We attempted to complement the KO parasites by episomal expression of full-length CDPK2. However, we could not express CDPK2 in the KO parasites in the asexual and sexual stages. Depending on the promoter sequence, the expression of CDPK2 from the episomal plasmid was regulated at transcription (KOef1α CDPK2-V5) or posttranscription (KOCDPK2 5′-UTR-CDPK2-V5 and KOPfs230 5′-UTR-CDPK2-V5), both of which showed message but with no protein detected. The malaria parasite suppresses the transcription of genes by epigenetic silencing of promoter elements (reviewed in references 35, 36, 37). Silencing of the transgene from episomal DNA vectors with an accompanying increase in heterochromatin-associated histone modifications was demonstrated by Riu et al. in mammalian cells (38). It is not known if a mechanism of transgene silencing from episomal DNA exists in Plasmodium. Malaria parasites also regulate the expression of genes by translational repression until they are required at a later stage of the parasite life cycle (39–42). The fact that PfCDPK2 transcript was expressed in the KOCDPK2 5′-CDPK2-V5 and KOPfs230 5′-UTR-CDPK2-V5 parasites without being translated suggests translational repression as a possibility. The sequence of the complete open reading frame of CDPK2 along with the V5 tag was verified, ruling out the possibility of point or frameshift mutations leading to disruption of the V5 tag. It could be that deletion of the CDPK2 gene leads to changes in expression of other genes in the KO parasites and the altered genetic background is not conducive for CDPK2 protein expression. The precise molecular mechanism for the exclusion of CDPK2 protein expression in the KO parasites needs further investigation. The pDC2 plasmid DNA, with the ef1α promoter, that was employed for complementation of the KO parasite was successfully used to express PfCDPK1 in a parasite with a different genetic background. Therefore, it is unlikely that the vector is the problem.
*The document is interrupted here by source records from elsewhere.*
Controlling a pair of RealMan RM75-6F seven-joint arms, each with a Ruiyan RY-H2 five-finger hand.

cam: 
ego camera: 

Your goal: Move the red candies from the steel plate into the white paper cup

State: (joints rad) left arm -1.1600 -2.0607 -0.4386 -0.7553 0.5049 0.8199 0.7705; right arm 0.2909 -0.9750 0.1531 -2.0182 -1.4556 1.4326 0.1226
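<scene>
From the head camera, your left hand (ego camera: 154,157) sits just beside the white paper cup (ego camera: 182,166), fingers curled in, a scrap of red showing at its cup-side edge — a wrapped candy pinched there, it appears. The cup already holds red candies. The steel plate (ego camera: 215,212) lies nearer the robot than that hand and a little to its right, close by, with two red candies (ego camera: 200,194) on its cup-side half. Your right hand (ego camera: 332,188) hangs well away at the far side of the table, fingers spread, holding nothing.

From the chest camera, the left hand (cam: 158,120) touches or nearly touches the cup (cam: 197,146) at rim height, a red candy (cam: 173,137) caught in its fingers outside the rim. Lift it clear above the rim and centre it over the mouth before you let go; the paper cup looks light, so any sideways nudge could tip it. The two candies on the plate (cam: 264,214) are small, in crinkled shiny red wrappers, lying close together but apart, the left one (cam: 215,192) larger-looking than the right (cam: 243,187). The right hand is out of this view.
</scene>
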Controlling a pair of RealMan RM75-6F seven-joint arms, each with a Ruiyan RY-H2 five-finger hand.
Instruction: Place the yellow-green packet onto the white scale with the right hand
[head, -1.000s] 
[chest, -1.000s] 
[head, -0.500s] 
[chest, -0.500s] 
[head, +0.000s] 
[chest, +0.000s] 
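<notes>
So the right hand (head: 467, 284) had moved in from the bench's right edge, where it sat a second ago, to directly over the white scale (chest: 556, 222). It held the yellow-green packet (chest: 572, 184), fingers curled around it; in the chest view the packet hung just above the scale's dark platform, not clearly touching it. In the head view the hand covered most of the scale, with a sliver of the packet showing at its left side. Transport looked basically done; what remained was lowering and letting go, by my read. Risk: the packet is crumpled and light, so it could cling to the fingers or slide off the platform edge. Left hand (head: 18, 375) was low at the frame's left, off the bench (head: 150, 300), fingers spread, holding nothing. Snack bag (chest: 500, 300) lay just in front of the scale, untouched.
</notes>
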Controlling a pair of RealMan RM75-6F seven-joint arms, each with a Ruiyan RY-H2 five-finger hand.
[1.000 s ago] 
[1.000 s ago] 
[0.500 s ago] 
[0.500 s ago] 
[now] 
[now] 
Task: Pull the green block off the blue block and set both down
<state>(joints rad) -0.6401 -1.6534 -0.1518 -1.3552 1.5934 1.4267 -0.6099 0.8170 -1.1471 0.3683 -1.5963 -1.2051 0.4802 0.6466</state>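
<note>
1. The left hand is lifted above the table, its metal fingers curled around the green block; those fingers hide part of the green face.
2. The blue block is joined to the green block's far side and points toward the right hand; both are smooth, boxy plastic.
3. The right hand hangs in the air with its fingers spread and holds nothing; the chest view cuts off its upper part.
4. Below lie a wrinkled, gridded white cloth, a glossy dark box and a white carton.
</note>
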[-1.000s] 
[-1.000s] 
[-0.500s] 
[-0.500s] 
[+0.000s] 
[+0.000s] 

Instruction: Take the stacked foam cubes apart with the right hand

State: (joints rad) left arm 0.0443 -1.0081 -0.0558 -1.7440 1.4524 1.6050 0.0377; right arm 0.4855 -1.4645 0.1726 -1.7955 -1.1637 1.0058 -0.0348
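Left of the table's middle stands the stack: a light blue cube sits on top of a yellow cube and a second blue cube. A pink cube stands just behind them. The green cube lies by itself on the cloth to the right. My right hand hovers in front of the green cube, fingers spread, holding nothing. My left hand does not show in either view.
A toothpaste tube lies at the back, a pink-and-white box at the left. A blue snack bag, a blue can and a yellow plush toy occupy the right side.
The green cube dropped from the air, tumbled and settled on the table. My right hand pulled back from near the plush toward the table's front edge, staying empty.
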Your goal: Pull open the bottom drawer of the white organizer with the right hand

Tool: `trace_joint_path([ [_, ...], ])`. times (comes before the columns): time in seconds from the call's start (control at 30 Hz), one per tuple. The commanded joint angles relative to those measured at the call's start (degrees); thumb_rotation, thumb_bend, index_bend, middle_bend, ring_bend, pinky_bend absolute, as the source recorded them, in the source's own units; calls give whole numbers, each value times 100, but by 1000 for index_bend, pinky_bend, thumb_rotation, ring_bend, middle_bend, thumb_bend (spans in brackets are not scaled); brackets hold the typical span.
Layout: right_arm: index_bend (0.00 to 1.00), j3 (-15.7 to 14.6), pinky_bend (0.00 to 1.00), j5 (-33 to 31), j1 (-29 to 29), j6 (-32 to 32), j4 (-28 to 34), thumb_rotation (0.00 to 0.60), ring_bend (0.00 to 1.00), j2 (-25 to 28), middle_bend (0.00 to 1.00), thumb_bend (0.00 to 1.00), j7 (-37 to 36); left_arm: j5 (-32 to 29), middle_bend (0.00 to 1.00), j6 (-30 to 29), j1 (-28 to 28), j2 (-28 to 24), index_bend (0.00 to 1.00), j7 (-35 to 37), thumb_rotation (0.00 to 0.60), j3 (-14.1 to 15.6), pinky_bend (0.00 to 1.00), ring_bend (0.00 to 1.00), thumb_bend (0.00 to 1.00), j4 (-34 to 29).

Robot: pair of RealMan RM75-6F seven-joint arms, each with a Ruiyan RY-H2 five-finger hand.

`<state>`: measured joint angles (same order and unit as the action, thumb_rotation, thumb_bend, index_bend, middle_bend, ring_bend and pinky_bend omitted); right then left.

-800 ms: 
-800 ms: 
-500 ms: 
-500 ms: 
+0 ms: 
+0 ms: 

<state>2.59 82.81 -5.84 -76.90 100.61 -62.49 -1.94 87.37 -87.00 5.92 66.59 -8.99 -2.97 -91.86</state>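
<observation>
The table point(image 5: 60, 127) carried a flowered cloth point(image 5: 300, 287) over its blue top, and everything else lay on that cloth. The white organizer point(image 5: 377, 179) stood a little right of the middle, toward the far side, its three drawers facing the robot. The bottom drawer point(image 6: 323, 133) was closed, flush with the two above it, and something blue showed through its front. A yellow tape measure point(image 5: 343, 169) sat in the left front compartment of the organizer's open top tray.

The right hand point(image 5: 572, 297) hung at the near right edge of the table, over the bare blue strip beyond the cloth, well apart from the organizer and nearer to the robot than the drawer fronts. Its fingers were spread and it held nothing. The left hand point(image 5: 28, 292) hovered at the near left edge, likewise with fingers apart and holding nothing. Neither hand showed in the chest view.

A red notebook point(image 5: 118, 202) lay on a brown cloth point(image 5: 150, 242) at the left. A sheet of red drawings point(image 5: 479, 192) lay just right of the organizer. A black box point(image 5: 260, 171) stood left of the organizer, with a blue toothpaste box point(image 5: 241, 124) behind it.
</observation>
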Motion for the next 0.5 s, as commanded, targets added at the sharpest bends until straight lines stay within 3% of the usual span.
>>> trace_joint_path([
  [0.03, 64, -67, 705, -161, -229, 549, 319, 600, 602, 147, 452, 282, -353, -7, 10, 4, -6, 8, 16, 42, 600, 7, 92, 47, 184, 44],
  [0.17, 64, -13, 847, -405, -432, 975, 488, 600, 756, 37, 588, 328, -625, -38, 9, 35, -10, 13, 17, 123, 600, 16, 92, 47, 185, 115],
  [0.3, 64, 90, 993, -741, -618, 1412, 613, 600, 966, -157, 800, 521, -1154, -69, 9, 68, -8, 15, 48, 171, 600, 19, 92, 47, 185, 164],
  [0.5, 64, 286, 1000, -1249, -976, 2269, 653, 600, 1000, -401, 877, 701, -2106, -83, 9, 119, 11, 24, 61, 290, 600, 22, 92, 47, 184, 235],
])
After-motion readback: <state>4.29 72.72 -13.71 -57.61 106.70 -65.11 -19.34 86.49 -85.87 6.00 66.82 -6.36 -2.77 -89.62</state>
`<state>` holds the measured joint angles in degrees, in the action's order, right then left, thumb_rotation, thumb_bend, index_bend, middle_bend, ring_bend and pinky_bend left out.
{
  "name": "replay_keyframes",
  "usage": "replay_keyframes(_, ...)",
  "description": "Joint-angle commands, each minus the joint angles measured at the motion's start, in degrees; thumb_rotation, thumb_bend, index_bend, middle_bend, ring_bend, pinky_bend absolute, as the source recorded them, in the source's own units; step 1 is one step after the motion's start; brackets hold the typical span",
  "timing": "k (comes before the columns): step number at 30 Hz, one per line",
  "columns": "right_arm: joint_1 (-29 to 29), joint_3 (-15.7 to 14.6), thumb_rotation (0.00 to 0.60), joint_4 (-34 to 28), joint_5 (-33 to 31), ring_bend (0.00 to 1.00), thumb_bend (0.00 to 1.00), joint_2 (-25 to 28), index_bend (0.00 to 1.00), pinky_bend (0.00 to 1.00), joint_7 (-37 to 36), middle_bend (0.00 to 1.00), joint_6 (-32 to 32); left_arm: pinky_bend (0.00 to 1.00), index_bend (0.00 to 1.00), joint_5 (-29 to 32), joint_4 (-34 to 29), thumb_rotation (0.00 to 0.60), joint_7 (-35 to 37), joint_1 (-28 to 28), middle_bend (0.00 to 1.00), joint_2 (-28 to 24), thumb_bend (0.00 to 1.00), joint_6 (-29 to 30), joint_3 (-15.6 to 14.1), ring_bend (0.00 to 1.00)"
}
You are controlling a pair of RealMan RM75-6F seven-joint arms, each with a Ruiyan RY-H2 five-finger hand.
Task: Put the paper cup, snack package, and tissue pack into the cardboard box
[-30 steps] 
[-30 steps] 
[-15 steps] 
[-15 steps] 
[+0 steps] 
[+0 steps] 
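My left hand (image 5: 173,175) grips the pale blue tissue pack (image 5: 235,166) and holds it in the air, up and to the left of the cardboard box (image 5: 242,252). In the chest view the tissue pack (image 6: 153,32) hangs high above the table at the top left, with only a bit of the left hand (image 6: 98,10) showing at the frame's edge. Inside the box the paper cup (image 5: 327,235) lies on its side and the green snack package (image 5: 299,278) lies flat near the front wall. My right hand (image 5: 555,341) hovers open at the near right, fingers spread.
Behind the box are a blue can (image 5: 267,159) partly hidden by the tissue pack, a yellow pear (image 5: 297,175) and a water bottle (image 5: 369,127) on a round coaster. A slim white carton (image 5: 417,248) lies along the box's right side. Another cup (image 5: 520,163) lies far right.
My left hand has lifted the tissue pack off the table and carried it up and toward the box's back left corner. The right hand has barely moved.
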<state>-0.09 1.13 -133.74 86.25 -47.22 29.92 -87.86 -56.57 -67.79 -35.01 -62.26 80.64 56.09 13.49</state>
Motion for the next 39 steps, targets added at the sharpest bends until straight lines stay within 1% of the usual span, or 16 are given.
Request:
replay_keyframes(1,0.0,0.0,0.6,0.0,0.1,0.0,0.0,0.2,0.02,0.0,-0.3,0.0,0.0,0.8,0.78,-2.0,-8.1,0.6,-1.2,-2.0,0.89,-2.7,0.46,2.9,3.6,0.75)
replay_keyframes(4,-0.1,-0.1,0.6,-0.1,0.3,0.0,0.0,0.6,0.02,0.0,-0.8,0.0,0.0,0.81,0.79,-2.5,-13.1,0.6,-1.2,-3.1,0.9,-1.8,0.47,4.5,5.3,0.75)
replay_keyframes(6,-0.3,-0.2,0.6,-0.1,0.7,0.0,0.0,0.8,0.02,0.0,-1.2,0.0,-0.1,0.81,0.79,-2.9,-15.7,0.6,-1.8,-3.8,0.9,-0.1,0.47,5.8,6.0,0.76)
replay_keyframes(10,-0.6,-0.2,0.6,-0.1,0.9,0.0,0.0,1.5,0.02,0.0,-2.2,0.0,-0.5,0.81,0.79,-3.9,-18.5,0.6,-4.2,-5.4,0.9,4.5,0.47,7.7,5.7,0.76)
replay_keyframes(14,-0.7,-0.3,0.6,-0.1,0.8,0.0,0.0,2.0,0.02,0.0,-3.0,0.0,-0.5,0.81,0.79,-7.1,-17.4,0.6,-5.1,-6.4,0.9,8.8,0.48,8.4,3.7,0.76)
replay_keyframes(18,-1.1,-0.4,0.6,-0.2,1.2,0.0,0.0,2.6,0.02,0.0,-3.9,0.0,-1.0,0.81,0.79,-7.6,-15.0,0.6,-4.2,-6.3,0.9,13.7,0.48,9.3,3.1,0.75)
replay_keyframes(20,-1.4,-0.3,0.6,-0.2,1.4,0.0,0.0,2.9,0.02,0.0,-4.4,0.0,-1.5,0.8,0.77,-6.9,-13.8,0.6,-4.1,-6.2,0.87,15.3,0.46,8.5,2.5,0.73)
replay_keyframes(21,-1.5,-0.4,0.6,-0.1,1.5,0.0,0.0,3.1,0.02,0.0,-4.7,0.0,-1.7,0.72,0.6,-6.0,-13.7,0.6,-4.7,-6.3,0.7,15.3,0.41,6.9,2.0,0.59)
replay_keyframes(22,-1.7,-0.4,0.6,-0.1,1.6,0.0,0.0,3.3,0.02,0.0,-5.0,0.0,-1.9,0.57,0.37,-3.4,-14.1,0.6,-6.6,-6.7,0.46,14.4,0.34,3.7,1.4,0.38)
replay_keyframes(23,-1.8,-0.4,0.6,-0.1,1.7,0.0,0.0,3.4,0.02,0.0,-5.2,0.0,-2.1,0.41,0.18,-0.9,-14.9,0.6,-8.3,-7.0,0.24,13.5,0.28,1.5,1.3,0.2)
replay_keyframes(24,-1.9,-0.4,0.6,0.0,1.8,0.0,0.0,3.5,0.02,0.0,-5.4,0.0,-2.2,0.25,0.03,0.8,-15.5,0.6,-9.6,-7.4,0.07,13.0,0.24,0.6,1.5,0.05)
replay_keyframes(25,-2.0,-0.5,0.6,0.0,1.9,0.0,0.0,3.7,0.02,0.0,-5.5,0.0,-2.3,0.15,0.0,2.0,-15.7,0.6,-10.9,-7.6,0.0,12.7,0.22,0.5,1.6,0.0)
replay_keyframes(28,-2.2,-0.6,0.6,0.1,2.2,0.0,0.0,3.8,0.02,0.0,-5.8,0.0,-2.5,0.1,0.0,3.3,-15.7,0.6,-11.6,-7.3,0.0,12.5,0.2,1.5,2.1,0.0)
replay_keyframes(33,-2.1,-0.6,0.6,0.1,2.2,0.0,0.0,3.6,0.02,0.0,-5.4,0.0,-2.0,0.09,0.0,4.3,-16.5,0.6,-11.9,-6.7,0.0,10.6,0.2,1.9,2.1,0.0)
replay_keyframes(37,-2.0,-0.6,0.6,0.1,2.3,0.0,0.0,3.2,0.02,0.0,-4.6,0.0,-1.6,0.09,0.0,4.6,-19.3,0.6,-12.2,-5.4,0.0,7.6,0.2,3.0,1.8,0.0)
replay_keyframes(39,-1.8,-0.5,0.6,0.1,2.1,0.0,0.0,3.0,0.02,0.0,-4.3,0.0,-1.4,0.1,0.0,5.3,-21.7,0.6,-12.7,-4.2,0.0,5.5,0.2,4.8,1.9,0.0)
Previous studies with PfCDPK4 (with a small serine gatekeeper residue) showed that bumped kinase inhibitors, such as 1294 and BKI-1, block exflagellation of mature NF54 gametocytes (7, 32). Preincubation of the gametocytes with 1294 or BKI-1 effectively blocked oocyst formation in the mosquito midgut (7, 32). To show that the effect of 1294 on oocyst development was due to PfCDPK4, a transgenic parasite that exogenously expressed a mutant PfCDPK4 (not inhibited by 1294 or BKI-1) with a bulky methionine gatekeeper residue was generated (32). The exflagellation 50% effective concentration shifted from 0.023 µM (for the WT parasites) to 0.292 µM (for the mutant parasites). Sterile protection with 1294 in the WT parasites was achieved at a concentration of 3 µM. However, as the authors of that study also discussed, the higher concentration of 1294 could inhibit other kinases such as PfCDPK1 (32). Since PfCDPK2 has a bulky methionine gatekeeper residue, inhibition by 1294 or BKI-1 is unlikely. Nonetheless, the study showed that it is feasible to develop transmission-blocking drugs with prolonged half-lives in human blood that could potentially be combined with an existing regimen of drugs targeting the asexual stage of the parasite, such as artemisinin combination therapy (ACT). This strategy may be quite useful in countries with high malaria transmission. The present study highlights an important role of PfCDPK2 in the transmission of the malaria parasite from humans to mosquitoes and uncovers transmission to mosquitoes as an additional target in the arsenal of transmission-blocking drugs. It will be interesting to decipher the signaling cascade of CDPK2 and understand how it fits with CDPK4 in overall regulation of the parasite’s male gametocyte exflagellation. This study provides an initial link for CDPK2 with the exflagellation process that may be explored further to better understand the process, as this may provide additional targets to block malaria transmission.
MATERIALS AND METHODS
Construction of a plasmid for PfCDPK2 knockout.The 5′ and 3′ homology arms of lengths 432 and 535 bp, respectively, were amplified using the oligonucleotide pairs Ck2crispr5fwd (5′-ATGCGCACTAGTGAGCTCTAACGGGAAATCAC-3′)/Ck2crispr5rev (5′-ATGCGCCTTAAGATTAAATATATATAATTATCATTTTCATATGTTTCATATAATTTTA-3′) and Ck2crispr3fwd (5′-ATGCGCGAATTCATAACACAAATGACTAAAAGCCATG-3′)/Ck2crispr3rev (5′-ATGCGCCCATGGGCAAAATATATAGAGAATAAAGCAGAATG-3′). The bold, italicized sequences in the oligonucleotides are the restriction sites for SpeI, AflII, EcoRI, and NcoI, respectively. The 5′ and 3′ homology arms were cloned in the pL6 plasmid (43) flanking the hDHFR cassette, giving rise to the pL6CK2HR plasmid. The guide sequence of 20 nucleotides (5′-TATGGAATTATGTTCAGGTA-3′) was cloned in the pL6CK2HR plasmid, giving rise to the pL6CK2KO plasmid. The guide sequence was selected by manual curation beside the 5′ homology arm with a PAM sequence, 5′-GG-3′.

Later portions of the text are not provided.